**Exercise instructions:** With no line left out, restate the data word for word.

**Material for this exercise:**
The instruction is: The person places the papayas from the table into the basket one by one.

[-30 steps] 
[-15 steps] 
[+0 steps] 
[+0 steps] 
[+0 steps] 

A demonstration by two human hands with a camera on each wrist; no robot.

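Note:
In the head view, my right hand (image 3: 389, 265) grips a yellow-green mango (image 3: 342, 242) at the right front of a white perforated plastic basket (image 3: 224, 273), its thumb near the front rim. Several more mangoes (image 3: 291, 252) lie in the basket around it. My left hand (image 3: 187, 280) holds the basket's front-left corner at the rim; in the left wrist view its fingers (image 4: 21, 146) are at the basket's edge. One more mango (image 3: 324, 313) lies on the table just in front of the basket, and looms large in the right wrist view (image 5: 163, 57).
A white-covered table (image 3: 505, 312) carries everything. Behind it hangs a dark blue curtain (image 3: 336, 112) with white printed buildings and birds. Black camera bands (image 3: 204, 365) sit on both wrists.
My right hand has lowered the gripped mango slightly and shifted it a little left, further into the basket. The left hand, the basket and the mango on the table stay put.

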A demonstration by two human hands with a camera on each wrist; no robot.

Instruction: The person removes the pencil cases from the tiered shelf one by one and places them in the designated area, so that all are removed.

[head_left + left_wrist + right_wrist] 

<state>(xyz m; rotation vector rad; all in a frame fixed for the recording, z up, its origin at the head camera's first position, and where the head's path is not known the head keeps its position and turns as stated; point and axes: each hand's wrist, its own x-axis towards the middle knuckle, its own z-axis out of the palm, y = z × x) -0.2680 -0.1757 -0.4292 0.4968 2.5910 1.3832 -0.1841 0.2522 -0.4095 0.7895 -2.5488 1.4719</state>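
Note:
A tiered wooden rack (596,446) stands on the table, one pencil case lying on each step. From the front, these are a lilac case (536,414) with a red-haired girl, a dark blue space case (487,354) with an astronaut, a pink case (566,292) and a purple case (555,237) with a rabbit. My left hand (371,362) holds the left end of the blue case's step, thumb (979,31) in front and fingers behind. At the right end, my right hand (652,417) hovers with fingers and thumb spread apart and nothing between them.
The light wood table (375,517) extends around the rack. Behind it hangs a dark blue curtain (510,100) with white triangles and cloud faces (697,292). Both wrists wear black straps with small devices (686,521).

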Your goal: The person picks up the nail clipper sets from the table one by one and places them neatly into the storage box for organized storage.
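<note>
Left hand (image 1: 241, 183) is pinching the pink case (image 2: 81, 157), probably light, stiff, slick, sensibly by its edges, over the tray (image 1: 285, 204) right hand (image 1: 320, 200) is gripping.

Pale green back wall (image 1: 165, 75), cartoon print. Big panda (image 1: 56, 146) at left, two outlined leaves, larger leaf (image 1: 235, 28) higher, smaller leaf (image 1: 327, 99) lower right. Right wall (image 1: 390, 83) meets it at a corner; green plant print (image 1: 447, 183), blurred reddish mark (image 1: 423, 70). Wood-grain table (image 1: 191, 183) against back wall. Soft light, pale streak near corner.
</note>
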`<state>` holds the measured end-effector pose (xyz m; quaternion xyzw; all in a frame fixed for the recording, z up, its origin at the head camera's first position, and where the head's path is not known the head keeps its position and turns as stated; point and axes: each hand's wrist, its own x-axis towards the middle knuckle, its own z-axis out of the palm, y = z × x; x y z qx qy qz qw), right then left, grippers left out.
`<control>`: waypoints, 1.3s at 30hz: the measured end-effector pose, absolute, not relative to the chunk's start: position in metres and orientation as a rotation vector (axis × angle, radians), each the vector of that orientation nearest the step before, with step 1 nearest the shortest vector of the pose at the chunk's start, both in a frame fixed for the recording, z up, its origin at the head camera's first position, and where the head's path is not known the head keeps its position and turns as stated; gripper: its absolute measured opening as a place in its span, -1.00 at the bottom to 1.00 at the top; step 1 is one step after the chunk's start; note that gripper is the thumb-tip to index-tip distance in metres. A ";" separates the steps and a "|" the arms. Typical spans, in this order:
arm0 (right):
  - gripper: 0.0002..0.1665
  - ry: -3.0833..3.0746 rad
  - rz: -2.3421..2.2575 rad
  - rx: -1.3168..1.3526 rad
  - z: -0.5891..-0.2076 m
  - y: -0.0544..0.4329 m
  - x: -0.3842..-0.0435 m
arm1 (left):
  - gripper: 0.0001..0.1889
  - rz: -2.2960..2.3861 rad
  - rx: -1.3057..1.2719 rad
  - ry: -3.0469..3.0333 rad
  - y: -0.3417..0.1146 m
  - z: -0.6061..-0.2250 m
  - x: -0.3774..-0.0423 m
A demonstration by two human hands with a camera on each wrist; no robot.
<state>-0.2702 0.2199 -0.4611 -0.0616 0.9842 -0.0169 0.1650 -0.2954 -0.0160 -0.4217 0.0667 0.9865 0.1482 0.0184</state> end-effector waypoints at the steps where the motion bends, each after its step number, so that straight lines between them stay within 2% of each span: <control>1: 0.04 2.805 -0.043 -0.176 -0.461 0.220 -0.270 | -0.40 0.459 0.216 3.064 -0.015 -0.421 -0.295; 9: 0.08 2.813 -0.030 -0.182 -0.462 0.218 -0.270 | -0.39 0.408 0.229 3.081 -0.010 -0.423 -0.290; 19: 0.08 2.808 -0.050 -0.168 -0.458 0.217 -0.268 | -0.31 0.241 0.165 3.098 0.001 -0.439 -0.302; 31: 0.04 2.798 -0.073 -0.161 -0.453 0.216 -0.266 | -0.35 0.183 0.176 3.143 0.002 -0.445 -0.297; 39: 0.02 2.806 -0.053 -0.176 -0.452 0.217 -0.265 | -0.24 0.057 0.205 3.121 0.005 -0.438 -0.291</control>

**Task output:**
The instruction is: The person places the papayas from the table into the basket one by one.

[-30 steps] 
[-15 steps] 
[+0 steps] 
[+0 steps] 
[+0 steps] 

A demonstration by two human hands with a camera on each wrist; no robot.

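Note:
In the head view, my right hand (image 3: 389, 265) grips a yellow-green mango (image 3: 342, 242) at the right front of a white perforated plastic basket (image 3: 224, 273), its thumb near the front rim. Several more mangoes (image 3: 291, 252) lie in the basket around it. My left hand (image 3: 187, 280) holds the basket's front-left corner at the rim; in the left wrist view its fingers (image 4: 21, 146) are at the basket's edge. One more mango (image 3: 324, 313) lies on the table just in front of the basket, and looms large in the right wrist view (image 5: 163, 57).
A white-covered table (image 3: 505, 312) carries everything. Behind it hangs a dark blue curtain (image 3: 336, 112) with white printed buildings and birds. Black camera bands (image 3: 204, 365) sit on both wrists.
My right hand has lowered the gripped mango slightly and shifted it a little left, further into the basket. The left hand, the basket and the mango on the table stay put.
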
A demonstration by two human hands with a camera on each wrist; no robot.

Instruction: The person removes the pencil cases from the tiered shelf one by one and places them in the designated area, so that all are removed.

[head_left + left_wrist + right_wrist] 

<state>(xyz m; rotation vector rad; all in a frame fixed for the recording, z up, its origin at the head camera's first position, and where the head's path is not known the head keeps its position and turns as stated; point and axes: each hand's wrist, its own x-axis towards the middle knuckle, its own z-axis out of the palm, y = z × x) -0.2680 -0.1757 -0.4292 0.4968 2.5910 1.3832 -0.1841 0.2522 -0.4095 0.7895 -2.5488 1.4719</state>
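Note:
A tiered wooden rack (596,446) stands on the table, one pencil case lying on each step. From the front, these are a lilac case (536,414) with a red-haired girl, a dark blue space case (487,354) with an astronaut, a pink case (566,292) and a purple case (555,237) with a rabbit. My left hand (371,362) holds the left end of the blue case's step, thumb (979,31) in front and fingers behind. At the right end, my right hand (652,417) hovers with fingers and thumb spread apart and nothing between them.
The light wood table (375,517) extends around the rack. Behind it hangs a dark blue curtain (510,100) with white triangles and cloud faces (697,292). Both wrists wear black straps with small devices (686,521).
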
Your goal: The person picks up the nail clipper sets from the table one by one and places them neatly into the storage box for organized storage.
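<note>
Left hand (image 1: 241, 183) is pinching the pink case (image 2: 81, 157), probably light, stiff, slick, sensibly by its edges, over the tray (image 1: 285, 204) right hand (image 1: 320, 200) is gripping.

Pale green back wall (image 1: 165, 75), cartoon print. Big panda (image 1: 56, 146) at left, two outlined leaves, larger leaf (image 1: 235, 28) higher, smaller leaf (image 1: 327, 99) lower right. Right wall (image 1: 390, 83) meets it at a corner; green plant print (image 1: 447, 183), blurred reddish mark (image 1: 423, 70). Wood-grain table (image 1: 191, 183) against back wall. Soft light, pale streak near corner.
</note>
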`<state>` holds the measured end-effector pose (xyz m; quaternion xyzw; all in a frame fixed for the recording, z up, its origin at the head camera's first position, and where the head's path is not known the head keeps its position and turns as stated; point and axes: each hand's wrist, its own x-axis towards the middle knuckle, its own z-axis out of the palm, y = z × x; x y z qx qy qz qw), right then left, grippers left out.
`<control>`: waypoints, 1.3s at 30hz: the measured end-effector pose, absolute, not relative to the chunk's start: position in metres and orientation as a rotation vector (axis × angle, radians), each the vector of that orientation nearest the step before, with step 1 nearest the shortest vector of the pose at the chunk's start, both in a frame fixed for the recording, z up, its origin at the head camera's first position, and where the head's path is not known the head keeps its position and turns as stated; gripper: its absolute measured opening as a place in its span, -1.00 at the bottom to 1.00 at the top; step 1 is one step after the chunk's start; note that gripper is the thumb-tip to index-tip distance in metres. A ";" separates the steps and a "|" the arms. Typical spans, in this order:
arm0 (right):
  - gripper: 0.0002..0.1665
  - ry: -3.0833..3.0746 rad
  - rz: -2.3421..2.2575 rad
  - rx: -1.3168..1.3526 rad
  - z: -0.5891..-0.2076 m
  - y: -0.0544..0.4329 m
  - x: -0.3842..-0.0435 m
arm1 (left):
  - gripper: 0.0001..0.1889
  - rz: -2.2960..2.3861 rad
  - rx: -1.3057..1.2719 rad
  - ry: -3.0469..3.0333 rad
  - y: -0.3417..0.1146 m
  - z: -0.6061..-0.2250 m
  - x: -0.3774..-0.0423 m
A demonstration by two human hands with a camera on each wrist; no robot.
<state>-0.2702 0.2199 -0.4611 -0.0616 0.9842 -0.0169 0.1650 -0.2954 -0.0160 -0.4217 0.0667 0.9865 0.1482 0.0184</state> end-effector waypoints at the steps where the motion bends, each after its step number, so that straight lines between them stay within 2% of each span: <control>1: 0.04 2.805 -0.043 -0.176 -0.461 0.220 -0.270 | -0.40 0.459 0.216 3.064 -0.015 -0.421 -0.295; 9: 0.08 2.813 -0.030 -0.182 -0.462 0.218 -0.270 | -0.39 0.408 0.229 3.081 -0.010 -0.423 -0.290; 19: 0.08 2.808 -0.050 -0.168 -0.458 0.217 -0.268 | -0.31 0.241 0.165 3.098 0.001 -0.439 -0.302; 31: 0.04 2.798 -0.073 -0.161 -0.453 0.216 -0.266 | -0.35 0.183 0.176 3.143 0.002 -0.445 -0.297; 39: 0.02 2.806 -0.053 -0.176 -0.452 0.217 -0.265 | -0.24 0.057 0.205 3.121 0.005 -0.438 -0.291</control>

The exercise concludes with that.